Task statement - An exact copy of all the lines below is required, with every image left out.

▼▼▼

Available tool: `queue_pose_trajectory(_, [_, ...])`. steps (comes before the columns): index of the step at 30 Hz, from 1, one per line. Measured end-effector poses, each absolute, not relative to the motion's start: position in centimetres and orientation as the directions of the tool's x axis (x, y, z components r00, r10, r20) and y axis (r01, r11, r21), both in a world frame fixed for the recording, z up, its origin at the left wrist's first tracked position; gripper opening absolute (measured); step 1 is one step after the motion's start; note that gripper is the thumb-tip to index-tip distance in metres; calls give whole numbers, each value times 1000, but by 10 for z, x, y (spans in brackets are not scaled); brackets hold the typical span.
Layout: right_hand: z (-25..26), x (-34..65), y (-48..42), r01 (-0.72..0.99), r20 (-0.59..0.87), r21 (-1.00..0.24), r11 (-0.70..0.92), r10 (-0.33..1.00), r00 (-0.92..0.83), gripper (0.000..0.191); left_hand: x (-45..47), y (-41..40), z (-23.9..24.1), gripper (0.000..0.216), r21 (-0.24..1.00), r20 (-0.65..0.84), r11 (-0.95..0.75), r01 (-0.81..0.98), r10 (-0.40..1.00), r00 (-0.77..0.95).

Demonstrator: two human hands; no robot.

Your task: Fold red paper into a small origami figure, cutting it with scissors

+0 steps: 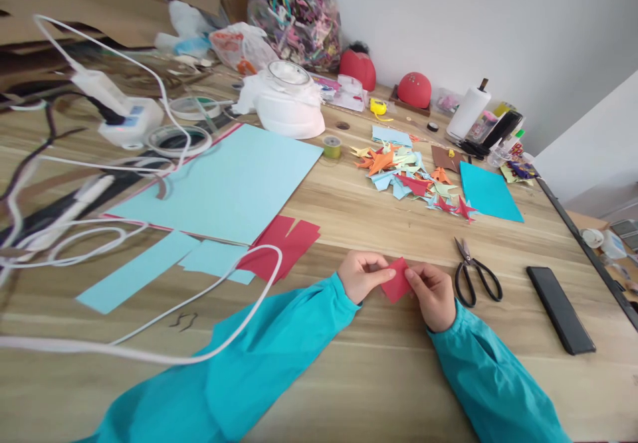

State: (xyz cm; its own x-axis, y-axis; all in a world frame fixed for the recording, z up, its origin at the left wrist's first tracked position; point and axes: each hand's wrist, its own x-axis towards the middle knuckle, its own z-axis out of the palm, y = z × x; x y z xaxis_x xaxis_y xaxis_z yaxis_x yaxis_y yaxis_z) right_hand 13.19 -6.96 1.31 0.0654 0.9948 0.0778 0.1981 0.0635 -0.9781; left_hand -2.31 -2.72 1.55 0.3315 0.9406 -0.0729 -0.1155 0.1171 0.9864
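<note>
Holds a small red paper piece (397, 282) by its left edge in the left hand (361, 275) and by its right corner in the right hand (434, 295), both pinching it, low over the bench (349, 217). Just right of them, black scissors (473, 271).

I read the paper piece (397, 282) between the left hand (359, 275) and the right hand (434, 295) as plain red. Both sleeves (279, 343) are solid teal. Just right of the right hand, the scissors (473, 271) are black; further right, the phone (560, 309) is black. Ahead of the left hand: red paper offcuts (289, 242) and a pale blue sheet (224, 184). The table (379, 376) shows light wood grain.
</note>
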Motion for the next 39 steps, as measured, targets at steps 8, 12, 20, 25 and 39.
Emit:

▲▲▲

Task output -
Available tool: `queue_pose_trajectory(_, [_, ...])`. steps (comes before the columns): index of the step at 30 Hz, from 1, one per line. Measured end-effector poses, each absolute, not relative to the motion's start: position in centimetres and orientation as the directions of the tool's x axis (x, y, z components r00, r10, r20) and y axis (r01, r11, r21), both in a world frame fixed for the recording, z up, its origin at the left wrist's first tracked position; gripper opening absolute (measured); step 1 is one step after the motion's start; note that gripper is the thumb-tip to index-tip distance in metres; calls give whole numbers, each value times 1000, but by 10 for z, x, y (spans in brackets are not scaled); brackets hold the typical span.
Layout: right_hand: z (-25..26), x (-34..65), y (-48..42), r01 (-0.72..0.99), r20 (-0.59..0.87), r21 (-1.00..0.24), r11 (-0.70..0.92), r10 (-0.33..1.00), r00 (-0.92..0.83), gripper (0.000..0.191); left_hand: x (-45..47), y (-41..40), z (-23.9..24.1), gripper (0.000..0.216), r21 (-0.24..1.00), r20 (-0.65..0.84), r11 (-0.95..0.75), r01 (-0.81..0.98), r10 (-0.40..1.00), r00 (-0.77..0.95).

Demonstrator: two human hands; no robot.

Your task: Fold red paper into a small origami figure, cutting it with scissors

+0 steps: 

State: (xyz cm; its own x-axis, y-axis; all in a world frame fixed for the recording, z up, its origin at the left wrist's first tracked position; point and axes: each hand's wrist, its own x-axis towards the middle knuckle, its own z-axis out of the palm, y = z × x; x y z xaxis_x xaxis_y xaxis_z yaxis_x yaxis_y yaxis_z) right_hand 13.19 -6.96 1.31 0.0654 0.9948 0.0778 0.1981 0.0635 -0.9781; left_hand -2.31 -2.72 1.55 0.3315 0.9406 -0.0729 -0.1155 0.1171 0.9864
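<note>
Holds a small red paper piece (397, 282) by its left edge in the left hand (361, 275) and by its right corner in the right hand (434, 295), both pinching it, low over the bench (349, 217). Just right of them, black scissors (473, 271).

I read the paper piece (397, 282) between the left hand (359, 275) and the right hand (434, 295) as plain red. Both sleeves (279, 343) are solid teal. Just right of the right hand, the scissors (473, 271) are black; further right, the phone (560, 309) is black. Ahead of the left hand: red paper offcuts (289, 242) and a pale blue sheet (224, 184). The table (379, 376) shows light wood grain.
</note>
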Motion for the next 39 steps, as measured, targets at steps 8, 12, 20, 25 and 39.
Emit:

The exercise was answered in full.